Internet was introduced to Greenland in January 1996 and it is already a great success. Electronic systems like Internet give, for the first time, all people in Greenland - without regard to where they live - equal access to cheap interactive multimedia-like exchange of information without the possibility for those in power - by legal means - to control its distribution. Today you can get a modem connection to Internet through TELE Greenland’s special services. The price is the same from all over Greenland: 0.90 Danish kroner per minute.

In November 1995 the Greenlandic government set up a working group on information technology (IT). The group’s purpose was to produce a report with recommendations on a national IT strategy. Politically the aim was to get a good grip on the trends and potential possibilities of using IT that would idealogically lead to a strengthening of real democracy in Greenland. The working group’s deadline was December 1996, and a political discussion of a national IT strategy is fixed for the spring session of parliament in 1997.

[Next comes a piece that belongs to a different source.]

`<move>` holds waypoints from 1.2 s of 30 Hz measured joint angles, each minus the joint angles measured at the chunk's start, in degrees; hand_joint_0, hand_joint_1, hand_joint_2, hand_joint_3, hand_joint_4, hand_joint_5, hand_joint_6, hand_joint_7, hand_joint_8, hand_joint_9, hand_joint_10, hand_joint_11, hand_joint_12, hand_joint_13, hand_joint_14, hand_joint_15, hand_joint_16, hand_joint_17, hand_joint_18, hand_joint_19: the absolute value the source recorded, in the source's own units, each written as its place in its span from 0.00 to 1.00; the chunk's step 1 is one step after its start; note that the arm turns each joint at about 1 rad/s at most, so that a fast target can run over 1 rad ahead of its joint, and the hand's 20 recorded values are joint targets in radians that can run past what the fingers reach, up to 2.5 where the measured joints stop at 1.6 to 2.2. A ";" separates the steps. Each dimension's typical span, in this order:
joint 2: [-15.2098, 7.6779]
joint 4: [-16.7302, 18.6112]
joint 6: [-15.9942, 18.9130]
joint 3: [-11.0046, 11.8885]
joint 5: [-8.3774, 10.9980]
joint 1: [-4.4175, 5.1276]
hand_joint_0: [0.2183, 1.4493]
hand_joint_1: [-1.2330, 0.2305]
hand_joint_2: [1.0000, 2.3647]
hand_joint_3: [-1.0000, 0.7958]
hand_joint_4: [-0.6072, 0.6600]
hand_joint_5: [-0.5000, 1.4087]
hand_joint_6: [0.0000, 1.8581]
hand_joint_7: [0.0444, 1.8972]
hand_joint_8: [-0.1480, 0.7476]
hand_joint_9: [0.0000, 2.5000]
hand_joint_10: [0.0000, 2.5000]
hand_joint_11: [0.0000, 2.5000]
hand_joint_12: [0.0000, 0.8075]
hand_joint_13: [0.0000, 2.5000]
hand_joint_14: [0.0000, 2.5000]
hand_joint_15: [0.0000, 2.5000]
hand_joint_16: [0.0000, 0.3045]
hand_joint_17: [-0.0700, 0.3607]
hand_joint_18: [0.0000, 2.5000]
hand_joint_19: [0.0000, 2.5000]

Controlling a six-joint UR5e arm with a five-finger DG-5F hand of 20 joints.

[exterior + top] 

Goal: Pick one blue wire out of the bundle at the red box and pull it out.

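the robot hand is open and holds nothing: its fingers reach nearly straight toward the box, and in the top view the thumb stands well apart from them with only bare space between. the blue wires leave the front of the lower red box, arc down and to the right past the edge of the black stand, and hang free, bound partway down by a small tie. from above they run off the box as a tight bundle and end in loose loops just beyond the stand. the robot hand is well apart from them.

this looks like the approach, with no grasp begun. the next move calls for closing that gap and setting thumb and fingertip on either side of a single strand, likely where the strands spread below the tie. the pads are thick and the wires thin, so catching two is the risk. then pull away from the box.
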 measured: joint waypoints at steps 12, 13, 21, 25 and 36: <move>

The recommendations of the information technology strategy group are:

  1. Free access to electronic information for all - the idea is to establish free public Internet connections at local public libraries or - in small settlements - at the local public school. The use of the Greenlandic language is already an integrated part of the information put out on the Internet from Greenlandic Web-servers.
  2. Use of telemedicine - expected to give better diagnosis at smaller hospitals with no local specialists. The idea is to give all the 15 local hospitals access to full-scale interactive video conferencing facilities (a 384 kbps ISDN connection) through which specialists at the central hospital in Nuuk can be consulted.
  3. Use of IT in education - generally met with very little enthusiasm from the teachers at the primary schools. Nevertheless the primary schools in Ammassalik municipality are preparing a pilot project with interactive video participation between the schools at the small settlements and the central school in the municipality. The first dozen foreign educational cd-roms have been translated into Greenlandic for use in the public schools.

The overall goals are better democracy, better diagnosis and better education through a better distribution of access to the existing knowledge and information. However, the realisation of all the foregoing ideas will depend on the willingness of politicians to invest public money in IT, and whether or not they will do so, we will know more about when the snow melts and the midnight sun returns.